Find the line with "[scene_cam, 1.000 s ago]" and the line with "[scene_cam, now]" in the entries below; output exactly those two lines, every line between them, and no others.
------ RECORDED INFORMATION ------
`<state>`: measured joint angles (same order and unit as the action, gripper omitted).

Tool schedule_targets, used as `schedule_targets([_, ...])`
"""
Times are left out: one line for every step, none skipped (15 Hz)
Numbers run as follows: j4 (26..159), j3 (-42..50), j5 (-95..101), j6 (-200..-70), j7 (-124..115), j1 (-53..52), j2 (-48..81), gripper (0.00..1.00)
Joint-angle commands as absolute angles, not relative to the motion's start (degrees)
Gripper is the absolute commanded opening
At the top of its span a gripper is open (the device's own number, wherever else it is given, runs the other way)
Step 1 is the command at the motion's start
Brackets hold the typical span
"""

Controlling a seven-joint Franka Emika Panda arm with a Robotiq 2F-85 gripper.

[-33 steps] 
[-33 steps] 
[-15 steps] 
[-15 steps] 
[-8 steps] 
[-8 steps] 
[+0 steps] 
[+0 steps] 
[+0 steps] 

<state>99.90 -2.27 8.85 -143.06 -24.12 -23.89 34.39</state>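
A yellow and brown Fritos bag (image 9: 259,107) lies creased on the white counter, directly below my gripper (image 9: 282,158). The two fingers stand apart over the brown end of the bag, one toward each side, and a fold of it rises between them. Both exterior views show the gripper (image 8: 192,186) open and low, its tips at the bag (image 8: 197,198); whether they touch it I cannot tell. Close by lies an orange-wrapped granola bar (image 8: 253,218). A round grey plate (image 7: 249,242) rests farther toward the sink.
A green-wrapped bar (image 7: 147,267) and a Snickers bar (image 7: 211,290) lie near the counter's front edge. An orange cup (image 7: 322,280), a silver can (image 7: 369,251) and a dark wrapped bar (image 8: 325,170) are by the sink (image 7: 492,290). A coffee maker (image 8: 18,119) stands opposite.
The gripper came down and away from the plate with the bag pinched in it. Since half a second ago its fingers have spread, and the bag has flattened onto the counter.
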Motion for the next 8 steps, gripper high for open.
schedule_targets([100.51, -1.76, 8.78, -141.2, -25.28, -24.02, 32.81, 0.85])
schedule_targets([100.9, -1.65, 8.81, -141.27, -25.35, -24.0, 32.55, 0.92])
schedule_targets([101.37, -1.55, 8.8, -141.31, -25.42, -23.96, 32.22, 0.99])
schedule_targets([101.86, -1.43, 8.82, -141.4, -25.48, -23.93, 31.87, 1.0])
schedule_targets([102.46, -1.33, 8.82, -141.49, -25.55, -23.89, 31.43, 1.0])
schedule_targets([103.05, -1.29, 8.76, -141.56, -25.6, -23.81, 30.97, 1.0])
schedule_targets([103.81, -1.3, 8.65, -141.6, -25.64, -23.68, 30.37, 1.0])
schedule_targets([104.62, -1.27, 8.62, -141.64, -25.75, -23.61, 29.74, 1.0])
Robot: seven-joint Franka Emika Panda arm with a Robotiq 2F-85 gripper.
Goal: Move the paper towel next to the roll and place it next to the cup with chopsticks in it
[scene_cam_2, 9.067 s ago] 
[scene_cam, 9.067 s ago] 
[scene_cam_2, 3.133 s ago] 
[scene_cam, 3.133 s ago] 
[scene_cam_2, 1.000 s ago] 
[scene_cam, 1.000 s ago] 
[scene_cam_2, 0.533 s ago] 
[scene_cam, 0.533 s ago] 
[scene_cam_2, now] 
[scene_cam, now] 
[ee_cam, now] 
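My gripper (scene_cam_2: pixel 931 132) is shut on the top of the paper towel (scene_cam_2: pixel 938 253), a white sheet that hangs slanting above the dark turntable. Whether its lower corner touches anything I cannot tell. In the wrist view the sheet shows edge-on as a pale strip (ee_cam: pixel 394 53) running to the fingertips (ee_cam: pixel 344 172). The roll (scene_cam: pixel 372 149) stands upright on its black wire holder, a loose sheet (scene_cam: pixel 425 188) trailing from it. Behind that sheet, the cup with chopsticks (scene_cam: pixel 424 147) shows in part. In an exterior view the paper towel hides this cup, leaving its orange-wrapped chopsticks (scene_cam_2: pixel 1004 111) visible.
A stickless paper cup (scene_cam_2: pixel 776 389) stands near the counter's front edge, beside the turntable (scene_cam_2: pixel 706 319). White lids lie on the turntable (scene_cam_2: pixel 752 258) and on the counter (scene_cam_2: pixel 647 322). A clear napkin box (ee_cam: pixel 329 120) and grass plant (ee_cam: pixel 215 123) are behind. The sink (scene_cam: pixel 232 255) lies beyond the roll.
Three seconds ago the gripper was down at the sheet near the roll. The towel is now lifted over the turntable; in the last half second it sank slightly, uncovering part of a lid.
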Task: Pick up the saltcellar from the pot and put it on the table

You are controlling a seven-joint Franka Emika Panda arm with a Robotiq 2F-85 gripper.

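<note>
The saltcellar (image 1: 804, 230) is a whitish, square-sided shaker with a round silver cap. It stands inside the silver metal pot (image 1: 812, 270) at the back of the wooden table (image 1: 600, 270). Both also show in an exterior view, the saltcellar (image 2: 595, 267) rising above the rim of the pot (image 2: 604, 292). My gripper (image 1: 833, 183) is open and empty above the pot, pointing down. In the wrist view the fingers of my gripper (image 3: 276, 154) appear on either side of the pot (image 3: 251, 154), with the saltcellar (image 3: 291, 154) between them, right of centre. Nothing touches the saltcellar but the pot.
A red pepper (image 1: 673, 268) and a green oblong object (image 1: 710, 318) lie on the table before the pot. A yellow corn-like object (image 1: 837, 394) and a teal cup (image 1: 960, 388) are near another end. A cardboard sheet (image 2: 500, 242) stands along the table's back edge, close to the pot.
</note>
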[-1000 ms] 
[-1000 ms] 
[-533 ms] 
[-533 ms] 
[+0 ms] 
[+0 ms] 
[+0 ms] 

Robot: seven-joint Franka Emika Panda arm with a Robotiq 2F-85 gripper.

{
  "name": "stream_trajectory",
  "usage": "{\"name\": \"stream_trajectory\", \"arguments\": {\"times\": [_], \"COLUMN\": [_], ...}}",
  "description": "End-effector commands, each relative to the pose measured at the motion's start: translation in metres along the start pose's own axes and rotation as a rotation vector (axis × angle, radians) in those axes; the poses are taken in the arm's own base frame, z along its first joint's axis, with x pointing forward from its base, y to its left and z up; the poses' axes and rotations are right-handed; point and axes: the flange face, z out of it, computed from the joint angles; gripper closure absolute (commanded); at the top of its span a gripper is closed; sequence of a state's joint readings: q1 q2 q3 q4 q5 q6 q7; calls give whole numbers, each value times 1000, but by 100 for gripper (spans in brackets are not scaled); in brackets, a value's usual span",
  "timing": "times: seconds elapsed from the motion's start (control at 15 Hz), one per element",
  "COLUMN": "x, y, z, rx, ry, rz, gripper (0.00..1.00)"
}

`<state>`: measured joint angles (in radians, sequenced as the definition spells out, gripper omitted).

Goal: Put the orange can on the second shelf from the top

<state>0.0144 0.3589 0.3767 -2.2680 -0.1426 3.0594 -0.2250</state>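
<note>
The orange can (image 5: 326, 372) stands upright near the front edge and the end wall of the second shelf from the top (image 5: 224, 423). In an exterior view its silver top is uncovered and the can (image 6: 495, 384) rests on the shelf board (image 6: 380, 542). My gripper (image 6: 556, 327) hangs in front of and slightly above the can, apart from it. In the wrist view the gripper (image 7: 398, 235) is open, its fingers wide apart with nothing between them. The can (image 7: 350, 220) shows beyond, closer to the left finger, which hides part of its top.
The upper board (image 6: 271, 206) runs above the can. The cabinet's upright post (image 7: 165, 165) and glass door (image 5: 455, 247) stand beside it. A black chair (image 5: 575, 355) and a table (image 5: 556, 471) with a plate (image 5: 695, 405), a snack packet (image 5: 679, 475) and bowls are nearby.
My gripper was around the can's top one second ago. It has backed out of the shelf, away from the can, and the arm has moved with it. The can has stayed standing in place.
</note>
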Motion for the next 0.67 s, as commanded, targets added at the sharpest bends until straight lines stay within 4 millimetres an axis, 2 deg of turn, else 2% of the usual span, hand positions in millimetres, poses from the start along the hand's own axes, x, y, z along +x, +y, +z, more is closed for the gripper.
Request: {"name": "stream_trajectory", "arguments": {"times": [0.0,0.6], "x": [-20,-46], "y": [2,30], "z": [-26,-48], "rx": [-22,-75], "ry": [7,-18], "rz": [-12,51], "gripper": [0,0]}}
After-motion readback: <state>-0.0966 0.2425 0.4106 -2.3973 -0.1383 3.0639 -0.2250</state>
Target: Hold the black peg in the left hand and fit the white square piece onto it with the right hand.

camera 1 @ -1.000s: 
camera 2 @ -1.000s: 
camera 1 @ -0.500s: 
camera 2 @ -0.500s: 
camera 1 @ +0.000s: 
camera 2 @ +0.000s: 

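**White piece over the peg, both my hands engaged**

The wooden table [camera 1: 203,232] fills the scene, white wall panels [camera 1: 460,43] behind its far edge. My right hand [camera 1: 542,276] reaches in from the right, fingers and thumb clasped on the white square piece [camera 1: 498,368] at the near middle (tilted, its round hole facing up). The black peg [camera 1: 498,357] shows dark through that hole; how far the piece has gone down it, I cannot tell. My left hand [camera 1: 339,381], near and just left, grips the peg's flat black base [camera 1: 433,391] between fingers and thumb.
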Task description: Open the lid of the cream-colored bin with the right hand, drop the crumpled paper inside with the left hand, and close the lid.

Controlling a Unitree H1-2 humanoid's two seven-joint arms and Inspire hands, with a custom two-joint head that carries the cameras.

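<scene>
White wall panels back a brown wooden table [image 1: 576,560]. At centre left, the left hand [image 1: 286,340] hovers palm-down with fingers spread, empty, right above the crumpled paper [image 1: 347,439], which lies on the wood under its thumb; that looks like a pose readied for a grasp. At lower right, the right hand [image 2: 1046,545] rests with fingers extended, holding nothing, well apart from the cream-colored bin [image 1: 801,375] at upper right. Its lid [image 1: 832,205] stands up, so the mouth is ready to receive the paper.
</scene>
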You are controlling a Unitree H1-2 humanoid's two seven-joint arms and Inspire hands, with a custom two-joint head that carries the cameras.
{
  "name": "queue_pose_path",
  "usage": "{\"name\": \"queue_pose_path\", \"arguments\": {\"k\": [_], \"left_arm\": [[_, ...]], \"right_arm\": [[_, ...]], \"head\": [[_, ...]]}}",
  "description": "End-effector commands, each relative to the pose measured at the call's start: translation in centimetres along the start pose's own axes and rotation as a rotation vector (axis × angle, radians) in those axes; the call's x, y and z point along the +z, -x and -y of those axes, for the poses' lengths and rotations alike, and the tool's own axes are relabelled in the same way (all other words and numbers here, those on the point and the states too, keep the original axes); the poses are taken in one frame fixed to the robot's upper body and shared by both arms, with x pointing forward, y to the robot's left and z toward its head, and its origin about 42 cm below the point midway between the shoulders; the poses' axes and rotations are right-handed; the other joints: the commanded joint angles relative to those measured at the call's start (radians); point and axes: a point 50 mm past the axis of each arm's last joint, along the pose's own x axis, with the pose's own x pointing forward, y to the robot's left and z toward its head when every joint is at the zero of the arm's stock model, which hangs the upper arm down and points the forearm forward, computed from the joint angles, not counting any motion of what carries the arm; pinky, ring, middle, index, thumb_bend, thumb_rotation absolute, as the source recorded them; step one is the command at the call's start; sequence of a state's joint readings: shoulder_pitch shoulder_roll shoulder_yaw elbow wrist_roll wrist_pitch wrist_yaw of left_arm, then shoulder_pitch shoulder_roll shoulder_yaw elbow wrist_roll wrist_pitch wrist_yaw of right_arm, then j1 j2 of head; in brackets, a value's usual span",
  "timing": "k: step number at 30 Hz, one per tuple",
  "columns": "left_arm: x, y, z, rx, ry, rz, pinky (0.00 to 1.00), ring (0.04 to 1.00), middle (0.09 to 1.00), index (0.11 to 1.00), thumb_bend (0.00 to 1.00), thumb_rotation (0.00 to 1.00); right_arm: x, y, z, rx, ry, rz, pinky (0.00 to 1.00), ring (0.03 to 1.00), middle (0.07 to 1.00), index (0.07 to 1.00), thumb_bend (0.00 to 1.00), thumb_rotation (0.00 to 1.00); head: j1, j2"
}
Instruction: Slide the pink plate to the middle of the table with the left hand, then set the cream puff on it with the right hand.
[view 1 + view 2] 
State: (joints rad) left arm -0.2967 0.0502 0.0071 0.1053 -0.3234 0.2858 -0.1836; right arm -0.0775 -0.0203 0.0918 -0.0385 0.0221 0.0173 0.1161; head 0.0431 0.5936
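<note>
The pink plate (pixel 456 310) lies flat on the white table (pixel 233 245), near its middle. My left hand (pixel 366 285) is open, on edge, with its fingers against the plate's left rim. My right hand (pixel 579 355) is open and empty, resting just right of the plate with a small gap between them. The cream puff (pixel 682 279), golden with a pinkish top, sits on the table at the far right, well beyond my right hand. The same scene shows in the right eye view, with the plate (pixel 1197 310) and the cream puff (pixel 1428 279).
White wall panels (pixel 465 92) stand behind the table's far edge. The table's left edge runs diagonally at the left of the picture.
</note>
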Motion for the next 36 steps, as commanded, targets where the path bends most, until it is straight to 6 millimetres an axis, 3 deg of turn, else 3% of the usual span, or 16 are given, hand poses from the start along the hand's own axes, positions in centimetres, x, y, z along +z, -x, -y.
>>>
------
» SOLVED PROBLEM:
[scene_cam, 1.000 s ago] 
[scene_cam_2, 0.533 s ago] 
[scene_cam, 0.533 s ago] 
[scene_cam_2, now] 
[scene_cam, now] 

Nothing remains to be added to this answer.